Thèses en préparation à Paris Sciences et Lettres , dans le cadre de École doctorale de l'École pratique des hautes études (Paris) , en partenariat avec Orient et Méditerranée (Ivry-sur-Seine, Val de Marne) (laboratoire) et de École pratique des hautes études (Paris) (établissement de préparation de la thèse) depuis le 01-10-2016 .


  • Résumé

    Cette thèse porte sur l'histoire matérielle de l'Empire romain tardif et a pour objet la plus importante standardisation des poids de balance de l'histoire méditerranéenne. Du fait d'une relative discrétion des sources écrites, l'étude de cette révolution stathmétique méconnue repose principalement sur l'analyse du matériel archéologique et des collections publiques. En effet, cette époque charnière voit naitre, entre le IVe et le VIIIe siècle, une multitude de poids de bronze ou de verre, parfois incrustés d'argent, estampés ou délicatement ciselés, dont la préciosité comme l'uniformité nous interrogent. À travers l'examen minutieux d'indices iconographiques, épigraphiques et archéologiques, cette thèse propose nombre de données exploitables en termes de typologie et de chronologie. Dans le même temps, elle expose une part des ressorts mobilisés dans la normalisation de l'usage et de la production des poids de balance par l'Empire protobyzantin. Dans cet objectif, notre regard s'est porté spontanément sur l'iconographie et le décor. En effet, la sémiotique des images politiques et religieuses apposées sur ces instruments a été largement sous-estimée dans l'historiographie récente. Intégrées à un dispositif comprenant système technique, discours et contrôle administratif, nombre de ces représentations chrétiennes et impériales stéréotypées jouent un rôle crucial dans la réception et la surveillance de ces instruments.

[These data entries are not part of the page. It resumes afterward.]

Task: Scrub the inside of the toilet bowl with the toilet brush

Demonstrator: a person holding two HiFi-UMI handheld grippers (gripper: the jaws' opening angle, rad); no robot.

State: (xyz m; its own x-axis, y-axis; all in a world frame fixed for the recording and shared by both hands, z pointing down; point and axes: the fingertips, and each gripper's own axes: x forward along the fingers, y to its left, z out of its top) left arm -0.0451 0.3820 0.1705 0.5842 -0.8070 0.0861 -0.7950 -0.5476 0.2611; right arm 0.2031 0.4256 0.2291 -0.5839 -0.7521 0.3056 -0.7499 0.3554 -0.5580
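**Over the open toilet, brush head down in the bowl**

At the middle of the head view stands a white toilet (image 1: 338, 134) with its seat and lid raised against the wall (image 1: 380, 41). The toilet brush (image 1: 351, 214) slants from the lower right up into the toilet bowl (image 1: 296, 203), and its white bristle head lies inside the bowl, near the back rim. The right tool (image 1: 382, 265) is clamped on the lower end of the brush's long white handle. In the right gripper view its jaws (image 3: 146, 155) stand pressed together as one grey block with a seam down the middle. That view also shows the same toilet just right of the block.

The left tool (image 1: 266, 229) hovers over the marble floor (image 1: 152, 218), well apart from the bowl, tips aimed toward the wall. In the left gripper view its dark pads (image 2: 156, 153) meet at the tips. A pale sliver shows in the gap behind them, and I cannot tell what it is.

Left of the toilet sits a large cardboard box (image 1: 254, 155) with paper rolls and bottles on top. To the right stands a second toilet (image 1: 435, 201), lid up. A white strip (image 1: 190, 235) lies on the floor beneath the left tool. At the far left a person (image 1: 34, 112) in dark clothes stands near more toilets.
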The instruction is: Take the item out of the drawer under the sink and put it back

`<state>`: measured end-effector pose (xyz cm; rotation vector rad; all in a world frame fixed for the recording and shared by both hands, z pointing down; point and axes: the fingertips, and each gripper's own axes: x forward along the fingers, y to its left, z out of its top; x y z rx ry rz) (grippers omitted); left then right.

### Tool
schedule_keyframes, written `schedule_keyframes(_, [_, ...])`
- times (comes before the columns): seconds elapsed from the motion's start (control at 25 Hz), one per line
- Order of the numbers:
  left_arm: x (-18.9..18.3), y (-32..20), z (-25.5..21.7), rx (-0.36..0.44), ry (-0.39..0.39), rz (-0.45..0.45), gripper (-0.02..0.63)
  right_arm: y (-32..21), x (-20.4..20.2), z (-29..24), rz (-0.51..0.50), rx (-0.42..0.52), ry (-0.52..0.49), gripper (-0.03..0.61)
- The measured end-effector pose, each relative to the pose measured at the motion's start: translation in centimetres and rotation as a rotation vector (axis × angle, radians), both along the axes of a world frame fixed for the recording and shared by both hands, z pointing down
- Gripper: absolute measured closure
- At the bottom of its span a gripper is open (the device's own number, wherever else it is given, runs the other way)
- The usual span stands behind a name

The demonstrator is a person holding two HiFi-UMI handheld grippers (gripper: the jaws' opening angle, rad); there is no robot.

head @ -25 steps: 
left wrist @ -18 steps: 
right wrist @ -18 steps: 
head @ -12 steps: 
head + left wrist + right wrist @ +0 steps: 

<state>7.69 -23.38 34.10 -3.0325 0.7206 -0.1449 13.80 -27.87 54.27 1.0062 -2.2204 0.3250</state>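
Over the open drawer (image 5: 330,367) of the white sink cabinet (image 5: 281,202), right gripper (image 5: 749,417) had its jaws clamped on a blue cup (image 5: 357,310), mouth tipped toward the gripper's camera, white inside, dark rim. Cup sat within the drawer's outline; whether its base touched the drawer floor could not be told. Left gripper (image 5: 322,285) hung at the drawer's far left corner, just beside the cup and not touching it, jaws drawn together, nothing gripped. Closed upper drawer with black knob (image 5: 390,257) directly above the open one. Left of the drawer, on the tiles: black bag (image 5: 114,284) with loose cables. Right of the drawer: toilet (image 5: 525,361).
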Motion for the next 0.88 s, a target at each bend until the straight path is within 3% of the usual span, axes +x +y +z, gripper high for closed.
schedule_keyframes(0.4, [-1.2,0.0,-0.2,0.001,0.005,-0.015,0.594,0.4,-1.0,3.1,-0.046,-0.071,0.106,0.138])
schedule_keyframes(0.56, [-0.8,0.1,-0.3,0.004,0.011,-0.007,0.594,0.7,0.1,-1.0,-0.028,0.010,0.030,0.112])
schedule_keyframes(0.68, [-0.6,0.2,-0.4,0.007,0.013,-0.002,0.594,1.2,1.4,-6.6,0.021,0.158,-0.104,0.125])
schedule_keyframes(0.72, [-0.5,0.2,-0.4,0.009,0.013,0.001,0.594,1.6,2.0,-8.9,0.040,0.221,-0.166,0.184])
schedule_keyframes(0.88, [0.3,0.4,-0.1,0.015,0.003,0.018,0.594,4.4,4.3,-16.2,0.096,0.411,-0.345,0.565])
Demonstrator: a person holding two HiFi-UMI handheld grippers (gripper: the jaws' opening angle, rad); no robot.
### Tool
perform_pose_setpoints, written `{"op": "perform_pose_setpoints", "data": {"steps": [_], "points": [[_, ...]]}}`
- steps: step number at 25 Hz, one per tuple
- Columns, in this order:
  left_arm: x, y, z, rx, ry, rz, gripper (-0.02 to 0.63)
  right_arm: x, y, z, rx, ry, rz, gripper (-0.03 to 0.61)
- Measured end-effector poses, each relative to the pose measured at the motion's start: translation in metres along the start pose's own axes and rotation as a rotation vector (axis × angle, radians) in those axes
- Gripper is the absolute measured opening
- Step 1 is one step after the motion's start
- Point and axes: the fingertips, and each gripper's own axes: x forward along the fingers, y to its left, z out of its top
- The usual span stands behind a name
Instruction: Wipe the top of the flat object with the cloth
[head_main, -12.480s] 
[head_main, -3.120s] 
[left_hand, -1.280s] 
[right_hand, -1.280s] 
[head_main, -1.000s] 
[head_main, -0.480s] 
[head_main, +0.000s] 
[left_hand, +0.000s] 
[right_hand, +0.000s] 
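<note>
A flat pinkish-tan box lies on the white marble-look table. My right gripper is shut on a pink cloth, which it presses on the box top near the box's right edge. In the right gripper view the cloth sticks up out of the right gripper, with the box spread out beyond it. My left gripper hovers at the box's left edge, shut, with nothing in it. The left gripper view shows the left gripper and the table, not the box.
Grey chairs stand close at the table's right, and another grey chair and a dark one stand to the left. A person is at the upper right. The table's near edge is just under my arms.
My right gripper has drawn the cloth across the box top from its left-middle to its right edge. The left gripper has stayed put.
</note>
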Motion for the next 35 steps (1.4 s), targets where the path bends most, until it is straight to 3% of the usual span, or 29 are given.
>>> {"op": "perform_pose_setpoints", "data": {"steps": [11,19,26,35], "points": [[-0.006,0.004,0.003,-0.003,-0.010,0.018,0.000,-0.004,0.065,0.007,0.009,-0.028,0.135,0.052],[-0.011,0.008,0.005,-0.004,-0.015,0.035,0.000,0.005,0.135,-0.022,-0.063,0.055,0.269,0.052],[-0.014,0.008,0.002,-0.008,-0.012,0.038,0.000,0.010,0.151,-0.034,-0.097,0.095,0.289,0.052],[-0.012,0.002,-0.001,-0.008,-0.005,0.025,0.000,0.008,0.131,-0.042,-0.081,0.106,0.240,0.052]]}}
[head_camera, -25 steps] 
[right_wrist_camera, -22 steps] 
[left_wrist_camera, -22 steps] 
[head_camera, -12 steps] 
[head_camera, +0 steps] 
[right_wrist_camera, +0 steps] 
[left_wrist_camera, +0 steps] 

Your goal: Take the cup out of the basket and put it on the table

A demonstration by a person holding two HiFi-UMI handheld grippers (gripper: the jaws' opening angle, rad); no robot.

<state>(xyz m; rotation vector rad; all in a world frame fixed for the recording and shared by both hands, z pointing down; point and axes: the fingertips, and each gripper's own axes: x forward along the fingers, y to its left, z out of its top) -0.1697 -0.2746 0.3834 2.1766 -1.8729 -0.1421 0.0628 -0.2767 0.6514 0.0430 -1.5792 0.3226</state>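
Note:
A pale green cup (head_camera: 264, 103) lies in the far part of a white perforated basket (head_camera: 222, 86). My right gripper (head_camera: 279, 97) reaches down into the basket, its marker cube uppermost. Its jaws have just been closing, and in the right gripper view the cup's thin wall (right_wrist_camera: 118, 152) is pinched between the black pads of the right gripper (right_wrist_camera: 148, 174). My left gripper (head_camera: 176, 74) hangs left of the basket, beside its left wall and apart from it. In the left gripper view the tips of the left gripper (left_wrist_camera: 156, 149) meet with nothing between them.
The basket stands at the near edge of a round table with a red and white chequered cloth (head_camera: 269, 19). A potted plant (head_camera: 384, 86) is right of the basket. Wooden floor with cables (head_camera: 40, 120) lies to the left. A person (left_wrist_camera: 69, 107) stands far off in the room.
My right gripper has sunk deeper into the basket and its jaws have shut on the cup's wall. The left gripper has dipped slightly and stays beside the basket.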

L'esthétique d'objets communs, produits et homologués par l'Empire, permet ainsi de dévoiler une part d'un ingénieux dispositif de contrôle de la fiscalité entre Antiquité et Moyen-âge. Considérant la mesure comme système symbolique, il apparait que ces petits monuments finement décorés cherchent à sceller le consentement à l'impôt au cœur même d'un commerce byzantin alors densément monétarisé. Par l'archéologie d'un instrument paramonétaire, utilisé dans tout le monde romain et au-delà, nous espérons ainsi tracer de nouvelles perspectives quant à l'étude de la perception et du contrôle politique de la mesure par les sociétés anciennes.

  • Titre traduit

    Weights and Crosses. Measuring Instruments and Representations of Power in Early Byzantine Trade (4th - 8th c.)


  • Résumé

    This thesis deals with the material history of the late Roman Empire and the most important standardization of balance weights in Mediterranean history. Due to the relative discretion of the written sources, the study of this little-known stathmetic revolution is based mainly on the analysis of archaeological material and public collections. Indeed, this pivotal period saw the birth, between the 4th and 8th centuries, of a multitude of weights of bronze or glass, sometimes inlaid with silver, stamped or delicately carved, whose preciousness and uniformity question us. Through the careful examination of iconographic, epigraphic and archaeological evidence, this thesis proposes datas that can be used in terms of typology and chronology. At the same time, it exposes a part of the mecanism mobilized in the standardization of the use and production of scale weights by the protobyzantine Empire. With this objective in our mind, we spontaneously looked at the iconography and decoration. Indeed, the semiotics of the political and religious images on these instruments have been largely underestimated in recent historiography. Integrated into an apparatus that includes technical system, discourses and administrative control, many of these stereotypical Christian and imperial representations play a crucial role in the reception and monitoring of these instruments. The aesthetics of common objects, produced and approved by the Empire, thus reveals a part of an ingenious tax control system between Antiquity and the Middle Ages. Considering the measure as a symbolic system, it appears that these finely decorated small monuments seek to seal the consent to taxation at the very heart of a densely monetarized Byzantine trade. By the archaeology of a paramonetary instrument, used throughout the Roman world and beyond, we hope to open up new perspectives for the study of the perception and political control of measurement by ancient societies.